▶ **Assignment**: Transcribe only the lines of the listing below from the one holding "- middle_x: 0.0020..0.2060" through the one holding "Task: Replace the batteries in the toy", inclusive, without any change.

▶ **Listed entries**:
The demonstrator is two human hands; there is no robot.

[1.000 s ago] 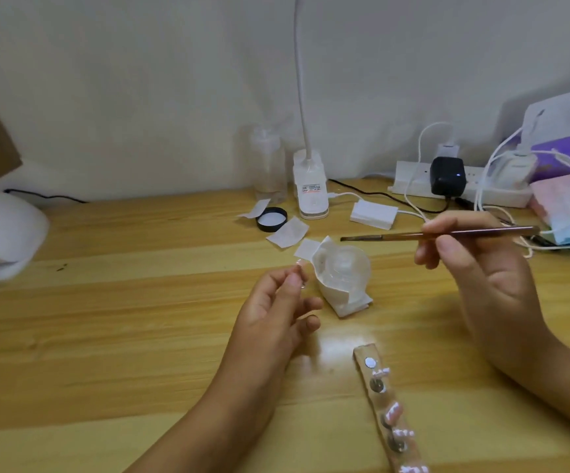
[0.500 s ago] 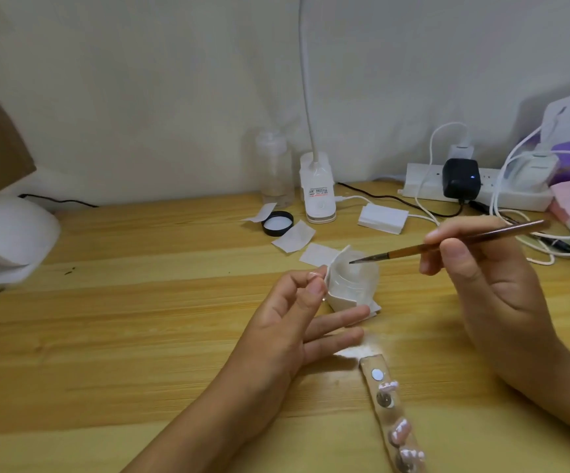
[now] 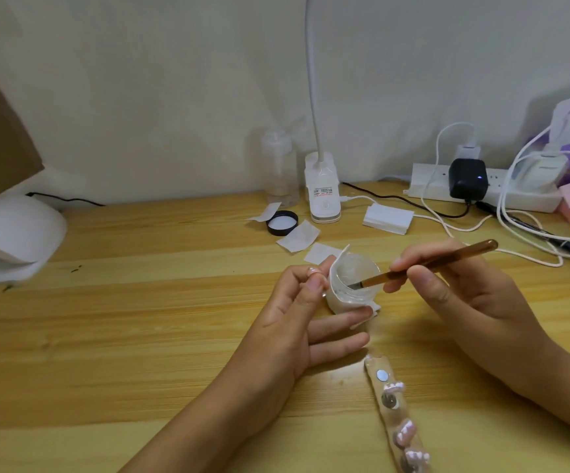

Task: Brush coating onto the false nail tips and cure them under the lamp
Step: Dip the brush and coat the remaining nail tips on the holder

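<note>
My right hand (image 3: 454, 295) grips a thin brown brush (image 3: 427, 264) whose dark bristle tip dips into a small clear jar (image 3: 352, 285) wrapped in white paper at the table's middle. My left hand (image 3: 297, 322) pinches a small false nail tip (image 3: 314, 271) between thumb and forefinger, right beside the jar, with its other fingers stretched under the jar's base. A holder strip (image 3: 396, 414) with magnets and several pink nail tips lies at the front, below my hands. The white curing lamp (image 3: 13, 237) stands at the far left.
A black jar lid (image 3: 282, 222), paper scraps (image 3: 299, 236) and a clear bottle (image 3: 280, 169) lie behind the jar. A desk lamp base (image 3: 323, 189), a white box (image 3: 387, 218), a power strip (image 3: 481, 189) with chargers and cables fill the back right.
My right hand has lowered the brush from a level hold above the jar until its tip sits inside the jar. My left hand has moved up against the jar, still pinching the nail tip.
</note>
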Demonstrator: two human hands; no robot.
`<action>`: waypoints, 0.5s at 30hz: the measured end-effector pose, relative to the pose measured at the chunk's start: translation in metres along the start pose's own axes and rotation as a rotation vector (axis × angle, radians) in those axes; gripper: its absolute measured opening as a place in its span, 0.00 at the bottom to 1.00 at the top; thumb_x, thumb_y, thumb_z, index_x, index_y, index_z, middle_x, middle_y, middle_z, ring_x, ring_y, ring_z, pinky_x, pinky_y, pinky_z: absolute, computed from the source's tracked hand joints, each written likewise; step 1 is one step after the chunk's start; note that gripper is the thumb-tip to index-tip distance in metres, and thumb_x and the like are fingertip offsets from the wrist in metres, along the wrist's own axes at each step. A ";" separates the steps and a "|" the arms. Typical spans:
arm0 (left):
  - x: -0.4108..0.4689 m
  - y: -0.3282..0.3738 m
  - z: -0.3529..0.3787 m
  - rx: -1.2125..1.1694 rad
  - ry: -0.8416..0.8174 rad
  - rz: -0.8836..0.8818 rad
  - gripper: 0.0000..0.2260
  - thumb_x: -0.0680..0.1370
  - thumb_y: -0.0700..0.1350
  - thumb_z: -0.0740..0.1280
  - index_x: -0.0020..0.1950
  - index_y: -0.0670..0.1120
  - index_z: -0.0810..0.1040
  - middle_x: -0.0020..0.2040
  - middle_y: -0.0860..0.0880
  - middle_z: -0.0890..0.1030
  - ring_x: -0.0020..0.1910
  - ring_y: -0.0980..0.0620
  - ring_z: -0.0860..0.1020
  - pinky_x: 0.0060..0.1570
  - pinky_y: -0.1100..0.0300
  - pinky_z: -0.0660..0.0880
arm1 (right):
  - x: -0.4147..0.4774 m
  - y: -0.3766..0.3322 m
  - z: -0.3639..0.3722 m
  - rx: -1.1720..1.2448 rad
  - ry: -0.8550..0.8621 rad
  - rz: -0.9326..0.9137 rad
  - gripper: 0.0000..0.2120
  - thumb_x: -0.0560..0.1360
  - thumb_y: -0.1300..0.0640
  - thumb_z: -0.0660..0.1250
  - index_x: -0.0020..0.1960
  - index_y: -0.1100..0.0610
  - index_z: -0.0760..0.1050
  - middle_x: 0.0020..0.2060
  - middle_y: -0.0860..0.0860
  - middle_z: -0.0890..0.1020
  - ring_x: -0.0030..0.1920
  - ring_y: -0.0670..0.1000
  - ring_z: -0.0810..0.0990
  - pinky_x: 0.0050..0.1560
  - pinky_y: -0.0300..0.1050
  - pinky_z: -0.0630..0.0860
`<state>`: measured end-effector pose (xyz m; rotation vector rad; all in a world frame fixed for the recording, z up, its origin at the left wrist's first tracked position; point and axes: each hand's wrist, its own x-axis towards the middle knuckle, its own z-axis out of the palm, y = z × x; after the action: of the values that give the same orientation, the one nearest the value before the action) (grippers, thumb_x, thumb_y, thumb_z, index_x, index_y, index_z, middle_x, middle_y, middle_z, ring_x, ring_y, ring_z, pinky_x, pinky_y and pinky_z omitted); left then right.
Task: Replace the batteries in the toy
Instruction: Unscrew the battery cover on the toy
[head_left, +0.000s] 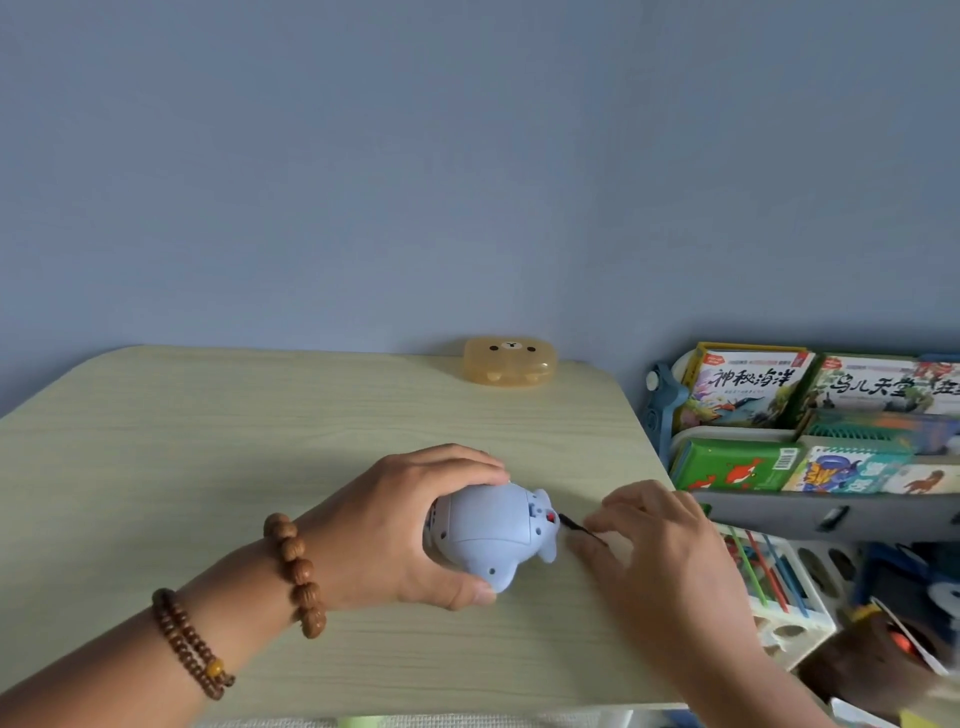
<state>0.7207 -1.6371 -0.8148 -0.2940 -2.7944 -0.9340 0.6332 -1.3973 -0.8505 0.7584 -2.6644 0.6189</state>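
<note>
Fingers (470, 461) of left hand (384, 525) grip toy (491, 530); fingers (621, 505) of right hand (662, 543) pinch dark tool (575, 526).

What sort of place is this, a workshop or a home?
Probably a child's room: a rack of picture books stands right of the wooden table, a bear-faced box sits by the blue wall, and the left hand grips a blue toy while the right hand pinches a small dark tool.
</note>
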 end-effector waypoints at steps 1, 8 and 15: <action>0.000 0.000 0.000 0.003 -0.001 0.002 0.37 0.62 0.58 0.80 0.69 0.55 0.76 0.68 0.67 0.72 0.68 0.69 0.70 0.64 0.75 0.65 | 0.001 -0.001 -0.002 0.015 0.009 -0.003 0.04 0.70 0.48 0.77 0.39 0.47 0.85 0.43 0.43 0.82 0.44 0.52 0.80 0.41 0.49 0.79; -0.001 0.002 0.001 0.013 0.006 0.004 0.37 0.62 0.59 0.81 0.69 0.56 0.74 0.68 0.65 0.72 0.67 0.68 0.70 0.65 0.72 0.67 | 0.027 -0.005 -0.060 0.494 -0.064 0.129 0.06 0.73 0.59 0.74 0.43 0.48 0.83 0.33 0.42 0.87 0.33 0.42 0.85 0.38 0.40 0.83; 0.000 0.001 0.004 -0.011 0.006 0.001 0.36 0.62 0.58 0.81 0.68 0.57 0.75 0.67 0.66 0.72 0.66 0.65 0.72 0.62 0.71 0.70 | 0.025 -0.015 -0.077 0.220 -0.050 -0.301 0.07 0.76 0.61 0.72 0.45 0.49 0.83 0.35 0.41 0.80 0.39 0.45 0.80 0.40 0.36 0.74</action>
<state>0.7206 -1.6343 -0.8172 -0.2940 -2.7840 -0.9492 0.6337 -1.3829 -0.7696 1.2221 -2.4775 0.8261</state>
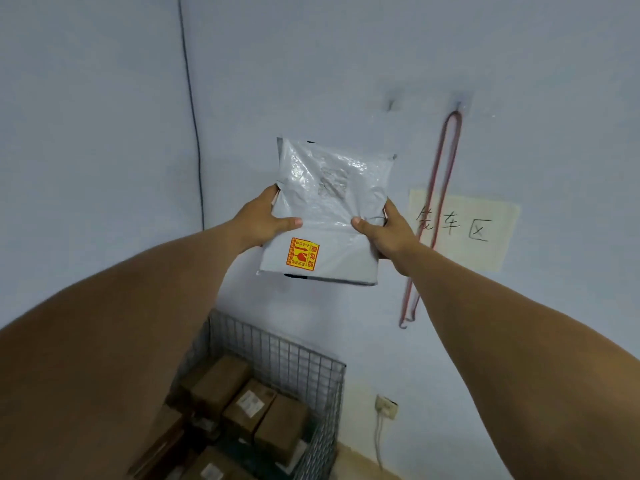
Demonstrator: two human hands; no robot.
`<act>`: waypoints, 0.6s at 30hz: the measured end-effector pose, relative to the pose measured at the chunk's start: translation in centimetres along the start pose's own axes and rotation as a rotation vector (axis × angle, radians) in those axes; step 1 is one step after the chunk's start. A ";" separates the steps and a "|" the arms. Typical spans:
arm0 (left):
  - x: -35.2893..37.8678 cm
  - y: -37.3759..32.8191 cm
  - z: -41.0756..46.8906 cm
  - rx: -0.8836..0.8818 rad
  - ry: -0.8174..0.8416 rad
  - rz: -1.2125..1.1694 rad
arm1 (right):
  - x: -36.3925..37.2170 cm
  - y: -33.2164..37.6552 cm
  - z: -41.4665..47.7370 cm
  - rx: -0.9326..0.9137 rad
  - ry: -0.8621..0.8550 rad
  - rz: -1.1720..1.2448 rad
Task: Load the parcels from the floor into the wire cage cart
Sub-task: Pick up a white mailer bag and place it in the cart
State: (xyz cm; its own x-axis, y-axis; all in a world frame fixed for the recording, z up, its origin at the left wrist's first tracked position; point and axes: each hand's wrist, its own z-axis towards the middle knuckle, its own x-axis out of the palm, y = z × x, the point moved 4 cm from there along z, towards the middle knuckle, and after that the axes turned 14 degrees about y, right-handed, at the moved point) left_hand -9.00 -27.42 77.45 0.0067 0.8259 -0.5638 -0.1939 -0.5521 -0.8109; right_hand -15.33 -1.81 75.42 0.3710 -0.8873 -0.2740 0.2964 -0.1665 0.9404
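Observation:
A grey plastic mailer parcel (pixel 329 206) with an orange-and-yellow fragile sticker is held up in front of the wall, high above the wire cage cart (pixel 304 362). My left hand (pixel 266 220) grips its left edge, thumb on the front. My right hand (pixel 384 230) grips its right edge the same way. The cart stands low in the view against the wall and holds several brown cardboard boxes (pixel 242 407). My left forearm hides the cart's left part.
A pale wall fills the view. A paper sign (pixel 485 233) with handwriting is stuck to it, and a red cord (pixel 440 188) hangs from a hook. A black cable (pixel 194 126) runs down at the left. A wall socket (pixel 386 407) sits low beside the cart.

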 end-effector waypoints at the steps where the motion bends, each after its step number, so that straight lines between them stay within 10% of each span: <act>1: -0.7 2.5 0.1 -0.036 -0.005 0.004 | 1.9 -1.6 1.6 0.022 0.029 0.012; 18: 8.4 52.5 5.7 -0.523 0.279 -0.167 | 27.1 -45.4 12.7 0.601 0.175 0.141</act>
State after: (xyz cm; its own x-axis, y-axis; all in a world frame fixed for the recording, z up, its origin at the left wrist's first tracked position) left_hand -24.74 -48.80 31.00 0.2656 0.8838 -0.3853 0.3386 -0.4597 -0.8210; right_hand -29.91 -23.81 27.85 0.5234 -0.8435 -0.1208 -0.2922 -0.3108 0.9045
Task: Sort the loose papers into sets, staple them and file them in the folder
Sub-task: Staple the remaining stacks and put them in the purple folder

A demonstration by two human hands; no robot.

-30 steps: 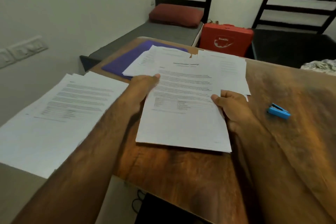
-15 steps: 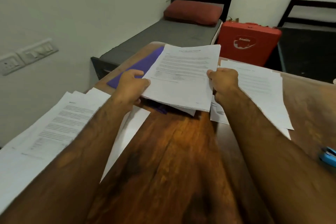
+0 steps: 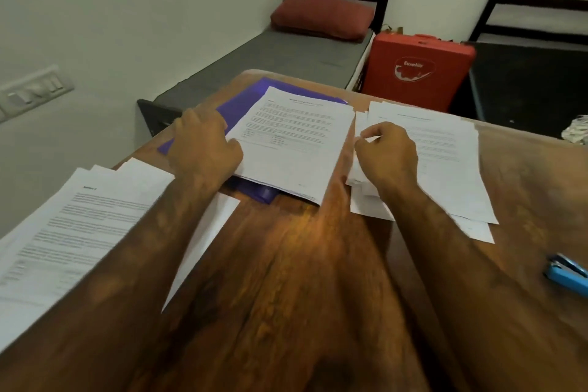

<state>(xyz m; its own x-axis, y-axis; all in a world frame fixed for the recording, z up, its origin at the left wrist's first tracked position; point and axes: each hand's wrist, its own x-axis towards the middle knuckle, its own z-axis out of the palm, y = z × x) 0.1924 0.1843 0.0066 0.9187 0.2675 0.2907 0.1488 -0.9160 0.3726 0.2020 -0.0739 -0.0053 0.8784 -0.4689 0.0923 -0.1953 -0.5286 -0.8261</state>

▶ **Answer section**:
  - middle_x: 0.0020..0.2060
  - middle_y: -0.0860..0.0860
  - middle_z: -0.0890..0.1020
  - ring_x: -0.0030..0.1920
  - ring_y: -0.0670..0.1000
  - ring_z: -0.0810..0.0990
  - pinky_x: 0.0050..0.1560
  - pinky_y: -0.0300..0.1050
  - pinky_z: -0.0630..0.0860
`<state>`: measured end-effector pose (xyz m; rotation vector rad; all in a world frame fixed for the recording, z up, its origin at the left wrist's first tracked position; point and axes: each hand's wrist, its own x-axis towards the middle knuckle, its own z-axis out of the palm, y = z × x; after the action: of the values that give the same orientation, the one nearest the value before the action) (grippers, thumb_x, thumb_y, thumb_z, index_x, index_y, index_z, middle_x, middle_y, middle_z, ring_x, ring_y, ring_z, pinky_x, pinky_y and pinky_z omitted); left then right.
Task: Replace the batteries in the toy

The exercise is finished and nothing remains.